An additional problem with the literature on the nonspecific effects of vaccines has been the variety and unexpected nature of the hypotheses which have appeared (in particular relating to sex-specific effects), which has meant that it has not always been clear whether some apparent "effects" were the result of post hoc analyses or whether they were reflections of a priori hypotheses.

This was discussed at length at a review of the work of Aaby and his colleagues in Copenhagen in 2005. The review was convened by the Danish National Research Foundation and the Novo Nordisk Foundation who have sponsored much of the work of Aaby and his colleagues.
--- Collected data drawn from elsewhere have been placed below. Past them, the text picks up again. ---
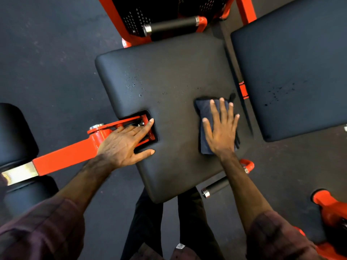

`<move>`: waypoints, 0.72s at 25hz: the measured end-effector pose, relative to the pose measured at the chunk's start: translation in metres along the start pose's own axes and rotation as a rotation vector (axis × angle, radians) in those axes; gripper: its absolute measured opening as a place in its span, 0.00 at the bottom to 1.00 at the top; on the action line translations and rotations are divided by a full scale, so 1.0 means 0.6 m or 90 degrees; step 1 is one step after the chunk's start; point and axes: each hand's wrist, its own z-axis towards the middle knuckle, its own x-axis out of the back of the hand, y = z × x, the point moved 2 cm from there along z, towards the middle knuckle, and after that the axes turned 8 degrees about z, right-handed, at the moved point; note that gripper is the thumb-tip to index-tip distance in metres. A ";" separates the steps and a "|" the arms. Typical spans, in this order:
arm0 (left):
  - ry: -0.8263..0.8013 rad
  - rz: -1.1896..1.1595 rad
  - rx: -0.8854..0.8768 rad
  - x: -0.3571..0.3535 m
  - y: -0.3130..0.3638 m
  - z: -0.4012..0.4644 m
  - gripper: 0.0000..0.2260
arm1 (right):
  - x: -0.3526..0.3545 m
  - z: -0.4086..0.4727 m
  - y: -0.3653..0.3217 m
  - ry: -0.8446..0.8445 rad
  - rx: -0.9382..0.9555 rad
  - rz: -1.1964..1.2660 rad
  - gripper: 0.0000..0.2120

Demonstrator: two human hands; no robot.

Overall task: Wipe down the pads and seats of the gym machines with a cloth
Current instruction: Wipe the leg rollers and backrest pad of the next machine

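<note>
Head view: the right hand (220, 128) lies flat, fingers spread, pressing a folded dark blue cloth (204, 126) onto the black seat pad (169, 72) near its right edge. Small droplets speckle the pad's upper left area. The left hand (124, 145) rests open at the pad's left-edge notch, gripping nothing, over the orange arm (63, 158). A second droplet-spotted pad (293, 62) sits just beside.

Cloth (204, 117) on seat pad (169, 72), second pad (293, 62) right, arm (65, 156) left.
</note>
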 end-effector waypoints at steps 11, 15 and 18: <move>0.001 0.005 0.001 -0.001 -0.001 0.002 0.43 | -0.012 -0.016 -0.060 -0.010 0.033 -0.021 0.31; -0.002 -0.001 -0.002 -0.002 0.000 0.002 0.43 | -0.033 0.066 -0.145 0.113 -0.247 -0.016 0.32; -0.006 -0.009 0.007 0.001 -0.001 0.002 0.43 | -0.046 0.031 -0.205 0.025 -0.063 -0.045 0.33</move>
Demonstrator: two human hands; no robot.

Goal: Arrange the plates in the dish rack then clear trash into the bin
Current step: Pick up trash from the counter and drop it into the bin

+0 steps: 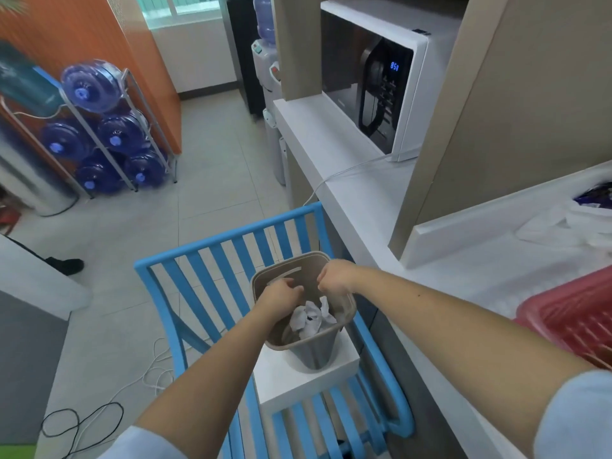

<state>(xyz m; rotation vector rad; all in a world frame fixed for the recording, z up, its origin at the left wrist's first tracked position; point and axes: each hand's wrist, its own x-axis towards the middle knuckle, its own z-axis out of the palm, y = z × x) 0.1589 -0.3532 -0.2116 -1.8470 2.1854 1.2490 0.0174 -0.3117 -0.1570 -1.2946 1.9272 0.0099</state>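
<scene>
Over the bin (303, 313), both my hands hang above its open mouth. Left hand (281, 293) has fingers curled loosely down toward the rim; can't tell whether it pinches anything. Right hand (334, 276) is balled up, knuckles toward me; what's inside, if anything, is hidden.

Bin stands on a white block (308, 379) on the blue chair (231, 246), just left of the bench (357, 200). Crumpled white paper (313, 318) already lies inside, near side.

Handling, my read: paper trash is near weightless, soft, crushes freely, no breakage risk. Any pinch on a fold works; light grip is enough, and it may cling or drift on release, so let go low over the mouth. Bin itself looks like thin stiff plastic, light, perched high on the block, so probably easy to tip; hold by the rim if it needs steadying.

Looks: bin is taupe, tapered, rounded-square rim with a slot handle on the far wall. Paper is white, heavily creased, with one dark patch.

Red rack (569, 319) sits at right on the bench; plates not visible from here.
</scene>
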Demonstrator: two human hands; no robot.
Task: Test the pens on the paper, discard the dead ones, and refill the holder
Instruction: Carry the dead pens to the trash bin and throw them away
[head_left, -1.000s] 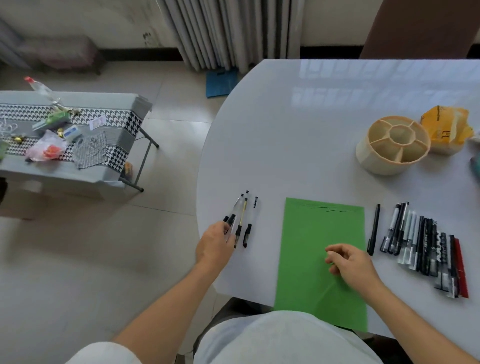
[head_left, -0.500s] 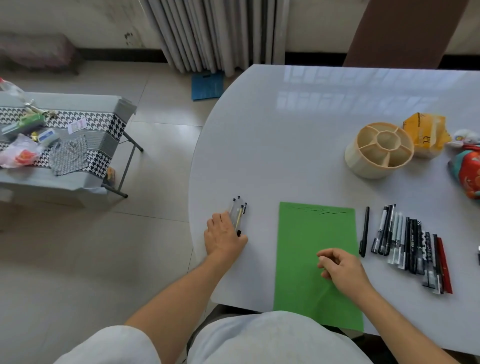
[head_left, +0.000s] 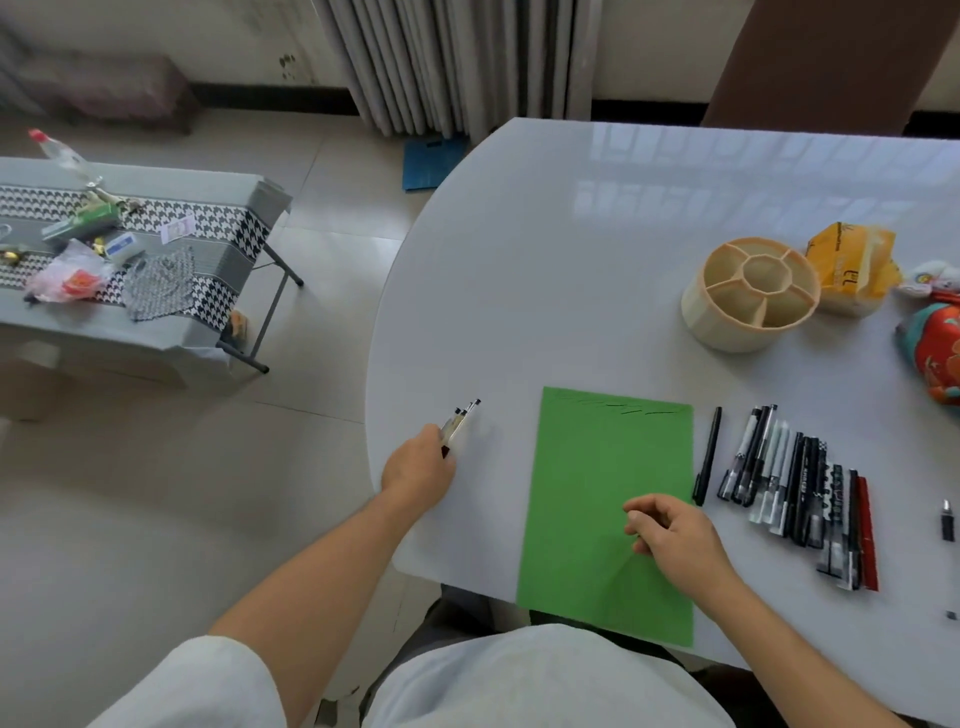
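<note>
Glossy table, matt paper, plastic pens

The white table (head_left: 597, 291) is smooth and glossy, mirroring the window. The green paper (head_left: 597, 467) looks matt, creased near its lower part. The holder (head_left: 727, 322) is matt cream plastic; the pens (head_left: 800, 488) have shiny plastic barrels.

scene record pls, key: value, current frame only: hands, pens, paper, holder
left hand: closed around a small bunch of pens, tips pointing away
right hand: loosely curled, resting on green paper, holding nothing
paper: short pen strokes along far edge
pen row: lying right of paper, one black pen apart, nearest the paper
holder: beige, round, compartments empty
table: white, glossy
</note>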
An outcome of the review was the explicit formulation of a series of testable hypotheses, agreed by the Aaby group. It was hoped that independent investigators would design and conduct studies powered to confirm or refute these hypotheses.
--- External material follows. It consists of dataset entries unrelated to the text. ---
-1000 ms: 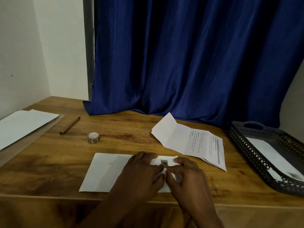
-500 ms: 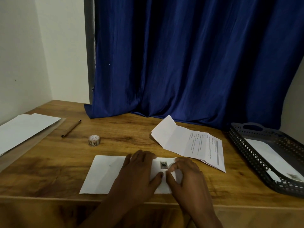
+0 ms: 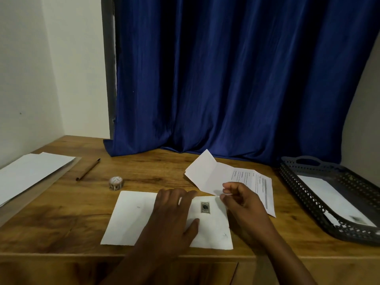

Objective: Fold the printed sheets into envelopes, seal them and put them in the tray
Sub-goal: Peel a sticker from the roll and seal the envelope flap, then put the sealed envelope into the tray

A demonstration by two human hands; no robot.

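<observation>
A wooden table (image 3: 156, 169) fills the lower part of the view, set into a corner of pale walls, with a deep blue curtain (image 3: 236, 79) hanging behind it and its hem resting on the tabletop.

One envelope (image 3: 131, 219) lies flat at the near edge. The left hand (image 3: 174, 214) presses on its middle with straight, spread fingers. Just to the right of the left thumb, one small dark sticker (image 3: 205, 207) sits on the envelope's flap. The right hand (image 3: 240, 202) hovers at the envelope's right end, its fingers curled and the thumb and forefinger tips close together; whether they pinch anything is too small to tell.

Beyond the right fingertips, touching distance from them, lies one printed sheet (image 3: 242, 177), creased into panels with its left panel lifted off the wood. Beyond the left fingertips and a little to their left stands one small roll of patterned tape (image 3: 116, 183); further left lies one pencil (image 3: 88, 169). Well left of both hands, a stack of blank sheets (image 3: 30, 171) lies at the table's edge; the count is unclear.

Well to the right of the right hand sits one dark perforated tray (image 3: 304, 194) with a handle. Inside it lies one sealed envelope (image 3: 329, 198), its sticker toward the near end.
</observation>
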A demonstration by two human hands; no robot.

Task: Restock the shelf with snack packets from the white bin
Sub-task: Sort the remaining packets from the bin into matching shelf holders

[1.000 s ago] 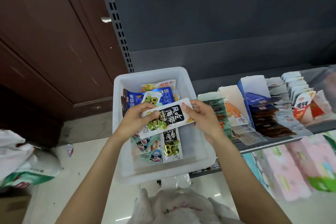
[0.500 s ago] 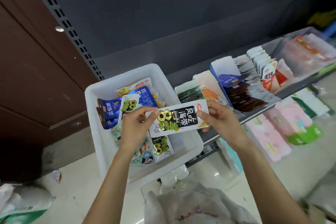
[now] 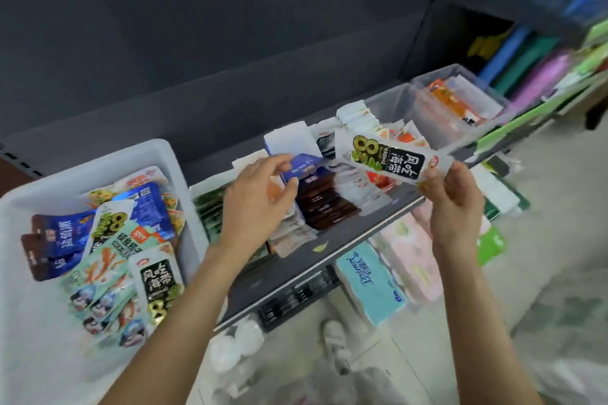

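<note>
One snack packet (image 3: pixel 391 159) is pinched at its right end by the right hand (image 3: pixel 455 204) and juts out unsupported above the shelf (image 3: pixel 371 227), to the right of the white bin (image 3: pixel 98 161); held by so little, it could sag, slip free, or knock the standing rows askew as it goes in. Its wrapper is white and glossy with a black panel, green leaf art and a large "8", and the left hand (image 3: pixel 260 199) hovers loosely open over the shelf's blue packets (image 3: pixel 306 164), holding nothing.

White packet (image 3: pixel 391 159) with black label and green print; white bin (image 3: pixel 171 158); dark grey shelf (image 3: pixel 296 266); blue packets (image 3: pixel 59 240)
</note>
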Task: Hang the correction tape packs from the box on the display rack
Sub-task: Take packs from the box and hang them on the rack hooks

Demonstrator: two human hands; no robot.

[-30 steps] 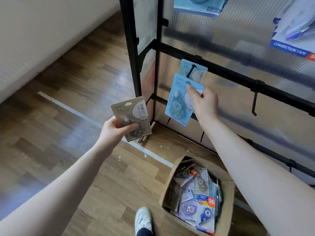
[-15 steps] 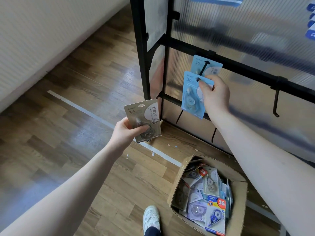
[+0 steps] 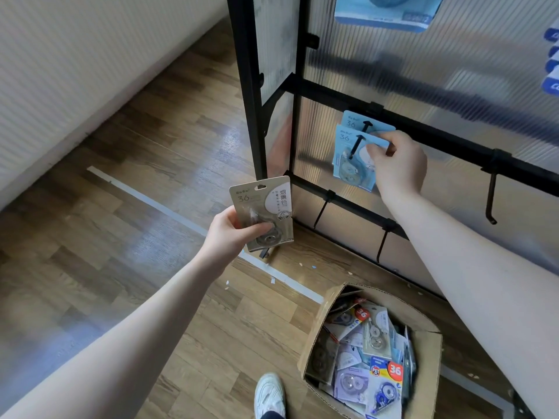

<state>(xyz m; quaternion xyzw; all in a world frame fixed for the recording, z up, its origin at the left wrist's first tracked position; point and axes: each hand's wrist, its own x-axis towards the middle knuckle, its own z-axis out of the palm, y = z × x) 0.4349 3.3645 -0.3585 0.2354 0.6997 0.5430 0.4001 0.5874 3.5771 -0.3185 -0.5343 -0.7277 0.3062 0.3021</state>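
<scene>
My right hand point(image 3: 397, 164) pinches a light blue correction tape pack point(image 3: 351, 160) by its top right corner. The pack's hole is threaded on a black hook point(image 3: 357, 145) of the display rack point(image 3: 248, 95), in front of another blue pack point(image 3: 352, 120) hanging on the same hook. My left hand point(image 3: 233, 237) grips a grey-beige correction tape pack point(image 3: 266, 211) upright, left of and below the hook. The cardboard box point(image 3: 314, 343) stands on the floor at the lower right, holding several mixed packs.
An empty hook point(image 3: 491, 198) hangs to the right on the same bar, and two lower hooks point(image 3: 322, 211) sit beneath. More packs point(image 3: 384, 10) hang higher up. A white shoe point(image 3: 269, 394) is beside the box. A white wall point(image 3: 75, 71) runs along the left.
My right hand has lifted the blue pack up and slid it onto the hook in front of the hanging pack. My left hand keeps holding the grey pack.
</scene>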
Also, the two foundations sponsored a workshop on the analysis of vaccine effects, which was held in London in 2008. The workshop resulted in three papers. The proceedings were forwarded to WHO which subsequently concluded that "conclusive evidence for or against non-specific effects of vaccines on mortality, including a potential deleterious effect of DTP vaccination on children's survival as has been reported in some studies, was unlikely to be obtained from observational studies. The GACVS will keep a watch on the evidence of nonspecific effects of vaccination.".
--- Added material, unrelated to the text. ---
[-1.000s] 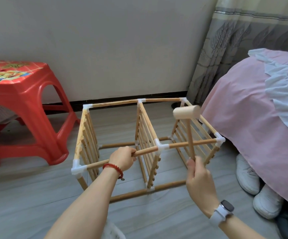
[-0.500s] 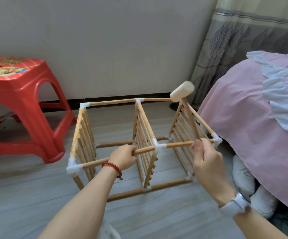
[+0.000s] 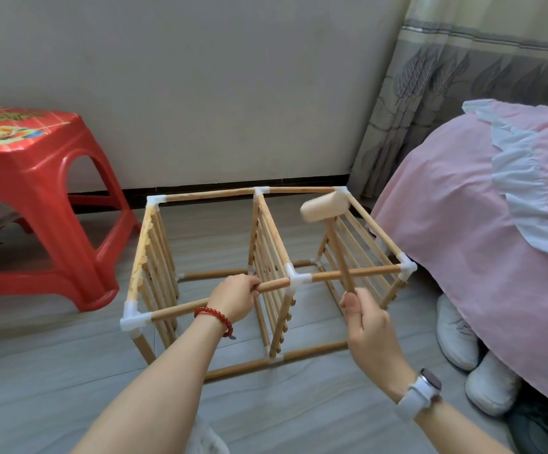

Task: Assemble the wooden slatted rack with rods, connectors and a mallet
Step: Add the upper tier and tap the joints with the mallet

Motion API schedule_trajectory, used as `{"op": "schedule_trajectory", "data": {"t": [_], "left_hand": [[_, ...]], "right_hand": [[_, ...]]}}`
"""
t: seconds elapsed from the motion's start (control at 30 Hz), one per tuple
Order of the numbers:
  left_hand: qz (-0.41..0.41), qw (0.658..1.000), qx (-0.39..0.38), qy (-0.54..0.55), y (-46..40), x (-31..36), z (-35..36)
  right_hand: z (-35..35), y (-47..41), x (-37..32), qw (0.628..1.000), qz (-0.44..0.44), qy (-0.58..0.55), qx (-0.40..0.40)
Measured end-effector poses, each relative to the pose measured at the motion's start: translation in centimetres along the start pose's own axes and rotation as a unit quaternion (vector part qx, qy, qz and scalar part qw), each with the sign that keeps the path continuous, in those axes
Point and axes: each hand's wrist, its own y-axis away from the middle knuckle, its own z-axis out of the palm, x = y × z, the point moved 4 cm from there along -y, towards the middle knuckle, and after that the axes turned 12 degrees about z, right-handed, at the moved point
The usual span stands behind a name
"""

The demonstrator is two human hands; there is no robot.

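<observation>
Right hand (image 3: 366, 317) gripped mallet (image 3: 325, 207) low on handle, left hand (image 3: 235, 298) clamped front rod (image 3: 274, 285); short square taps on connector (image 3: 298, 279) best.

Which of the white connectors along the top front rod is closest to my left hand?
The middle connector, just right of the left hand gripping the rod; the corner connectors sit farther out at each end.

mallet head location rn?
Head view, right of centre: the mallet head is raised over the rack, near its far right corner connector. The right hand grips the handle's lower end.
</observation>
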Motion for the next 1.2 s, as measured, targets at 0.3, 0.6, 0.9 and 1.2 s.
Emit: {"op": "schedule_trajectory", "data": {"t": [0.3,0.6,0.9,1.2], "left_hand": [[0.016,1.0,0.001,-0.007,-0.1,0.3,0.7],[0.03,0.998,-0.021,-0.044,-0.3,-0.9,0.3],[0.013,0.996,-0.083,0.006,-0.1,-1.8,0.2],[0.009,0.99,-0.136,0.034,0.8,-1.3,0.6]], "right_hand": [[2.9,-4.5,4.2,0.987,0.144,0.056,-0.05],[7.9,-9.7,3.2,0.979,0.16,0.069,-0.105],[8.7,-8.6,4.3,0.973,0.182,0.006,-0.142],[8.6,-7.8,5.3,0.977,0.166,0.036,-0.127]]}}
In 2013, WHO established a working group tasked with reviewing the evidence for the non-specific effects of BCG, measles and DTP vaccines. Two independent reviews were conducted, an immunological review and an epidemiological review. The results were presented at the April 2014 meeting of WHO's Strategic Group of Experts on Immunization (SAGE). WHO/SAGE "concluded that the findings from the immunological systematic review neither exclude nor confirm the possibility of beneficial or deleterious non-specific immunological effects of the vaccines under study on all-cause mortality. The published literature does not provide confidence in the quality, quantity, or kinetics of impact of any non-specific immunological effects in young children after vaccination. [...] SAGE considered that the non-specific effects on all-cause mortality warrant further research. [...] SAGE considered that additional observational studies with substantial risk of bias would be unlikely to contribute to policy decision making and therefore should not be encouraged."

==The Arc of the Swallow==
In 2008, Danish crime novel author Sissel-Jo Gazan (author of the Danish crime novel Dinosaur Feather) became interested in the work of the Bandim Health Project and based her science crime novel The Arc of the Swallow (Svalens Graf) on the research into non-specific effects of vaccines.

The novel was published in Danish in 2013; it was on the best-seller list for months and won the Readers' Prize 2014 in Denmark. It was published in English in the UK on November 6, 2014, and in the US on April 7, 2015.